高知港海岸景観・利便性等検討会の第4回会合が21日、高知市内で開かれた。会では、種崎千松公園での堤防整備に向け、昨年末の技術検討会で提示された性能照査方針を踏まえ、概略構造断面の平面配置案を検討、景観面や利用面の観点から「盛土+壁式+結節階段」を技術検討会に要望することを決めた。
同会では、昨年12月に開いた前回会合で、構造形式の素案として「盛土式構造案」と「壁式構造案」を組み合わせた6案を選定していた。その後の技術検討会で性能を照査した結果、海浜公園南側の幅狭区間、海浜公園北側の幅広区間とも「盛土+セメント系改良」が選定された。
その結果を受け同会では平面配置の検討に着手。全て盛土構造とするA案は安価だが、海水浴場のスペースが狭まり、景観配慮に課題がある箇所がある。盛土と壁式構造を組み合わせたB案は、砂浜スペースは確保されたが、盛土と壁式の構造が接続する結節点にスロープなどの昇降施設を接続することを考えると、景観配慮に課題がある。
そのため、C案ではB案に加え結節部に階段を設ける配置とした。階段を設置することで異なる構造を接続する違和感が軽減でき、スロープや階段を集約することができる。また眺望・休息機能、海水浴シーズンの監視機能としても活用できる。今後は、このC案を3月14日に開催される技術検討会に要望し、技術的観点からの検討を求めるとした。合わせてA案の技術的観点や、盛土の法尻での波浪・高潮に対する洗掘対策についても意見を求める。

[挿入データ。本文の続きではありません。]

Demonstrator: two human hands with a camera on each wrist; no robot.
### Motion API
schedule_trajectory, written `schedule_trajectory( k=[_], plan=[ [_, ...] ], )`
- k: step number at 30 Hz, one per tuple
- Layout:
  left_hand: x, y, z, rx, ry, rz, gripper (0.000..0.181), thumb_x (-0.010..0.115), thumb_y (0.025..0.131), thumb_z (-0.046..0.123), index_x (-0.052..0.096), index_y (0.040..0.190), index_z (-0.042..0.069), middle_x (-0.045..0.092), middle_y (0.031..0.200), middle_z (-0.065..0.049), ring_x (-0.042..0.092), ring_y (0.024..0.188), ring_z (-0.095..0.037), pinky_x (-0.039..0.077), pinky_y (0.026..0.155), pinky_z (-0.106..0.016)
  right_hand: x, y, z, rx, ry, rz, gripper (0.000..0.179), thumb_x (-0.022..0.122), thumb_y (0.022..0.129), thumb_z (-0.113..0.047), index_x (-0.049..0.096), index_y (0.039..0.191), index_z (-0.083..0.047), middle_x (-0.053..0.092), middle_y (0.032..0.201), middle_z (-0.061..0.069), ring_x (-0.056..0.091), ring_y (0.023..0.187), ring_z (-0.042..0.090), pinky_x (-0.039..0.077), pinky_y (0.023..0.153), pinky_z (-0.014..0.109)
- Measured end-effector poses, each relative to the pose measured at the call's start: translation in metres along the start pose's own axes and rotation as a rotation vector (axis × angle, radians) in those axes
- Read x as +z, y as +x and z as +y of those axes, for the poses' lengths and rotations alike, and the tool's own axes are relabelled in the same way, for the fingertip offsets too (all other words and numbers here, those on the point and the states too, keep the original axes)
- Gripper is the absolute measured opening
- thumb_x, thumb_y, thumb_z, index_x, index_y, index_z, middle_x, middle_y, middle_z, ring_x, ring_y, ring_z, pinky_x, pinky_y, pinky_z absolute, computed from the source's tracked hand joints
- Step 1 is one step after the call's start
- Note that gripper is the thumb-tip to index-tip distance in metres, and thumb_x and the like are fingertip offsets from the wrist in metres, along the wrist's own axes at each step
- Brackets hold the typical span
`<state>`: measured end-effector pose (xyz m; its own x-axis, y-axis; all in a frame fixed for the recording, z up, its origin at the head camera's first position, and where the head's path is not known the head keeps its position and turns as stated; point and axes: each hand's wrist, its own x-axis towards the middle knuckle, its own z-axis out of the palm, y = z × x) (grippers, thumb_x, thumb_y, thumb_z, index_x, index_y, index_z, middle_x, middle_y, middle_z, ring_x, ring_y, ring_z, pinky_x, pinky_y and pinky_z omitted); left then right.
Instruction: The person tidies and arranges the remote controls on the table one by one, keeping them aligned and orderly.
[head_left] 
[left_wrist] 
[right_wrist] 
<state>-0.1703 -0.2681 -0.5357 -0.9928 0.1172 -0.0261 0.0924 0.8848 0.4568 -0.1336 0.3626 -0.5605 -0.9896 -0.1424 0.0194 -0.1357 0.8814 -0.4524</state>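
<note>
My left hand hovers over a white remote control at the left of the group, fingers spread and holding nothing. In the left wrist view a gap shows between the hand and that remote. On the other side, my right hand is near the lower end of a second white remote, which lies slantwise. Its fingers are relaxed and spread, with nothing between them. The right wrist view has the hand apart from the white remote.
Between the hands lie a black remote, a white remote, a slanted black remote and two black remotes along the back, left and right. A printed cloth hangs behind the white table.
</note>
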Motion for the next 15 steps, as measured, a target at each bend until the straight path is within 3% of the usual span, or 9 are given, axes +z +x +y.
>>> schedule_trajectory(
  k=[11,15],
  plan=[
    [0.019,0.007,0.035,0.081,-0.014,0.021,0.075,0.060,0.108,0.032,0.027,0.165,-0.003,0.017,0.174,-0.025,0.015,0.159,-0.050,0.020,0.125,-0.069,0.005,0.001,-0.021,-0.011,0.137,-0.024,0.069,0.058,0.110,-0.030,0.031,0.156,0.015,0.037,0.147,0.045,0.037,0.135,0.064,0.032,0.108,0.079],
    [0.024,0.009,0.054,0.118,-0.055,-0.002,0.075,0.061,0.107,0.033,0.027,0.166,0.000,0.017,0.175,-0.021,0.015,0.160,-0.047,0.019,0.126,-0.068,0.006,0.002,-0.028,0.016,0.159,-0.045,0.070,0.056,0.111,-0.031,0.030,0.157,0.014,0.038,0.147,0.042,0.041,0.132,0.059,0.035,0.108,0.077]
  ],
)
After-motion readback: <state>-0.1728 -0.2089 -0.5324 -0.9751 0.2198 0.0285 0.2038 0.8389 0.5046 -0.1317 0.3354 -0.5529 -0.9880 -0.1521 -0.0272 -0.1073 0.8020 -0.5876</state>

高知港海岸景観・利便性等検討会は、高知工科大学の磯部雅彦学長を座長とする学識経験者などで構成。高知港海岸で進められている地震・津波対策の中で、景観や利便性にも配慮する目的で2016年11月に設置され、地震津波対策技術検討会と連携し検討を進めている。18年度以降は、津波防波堤と接続する範囲での景観・利便性の方向性、既存の日時計・トイレなどの再配置を含めた防潮堤法線案、階段やスロープといった動線機能、眺望機能、壁面や表面のデザインについて検討を進める。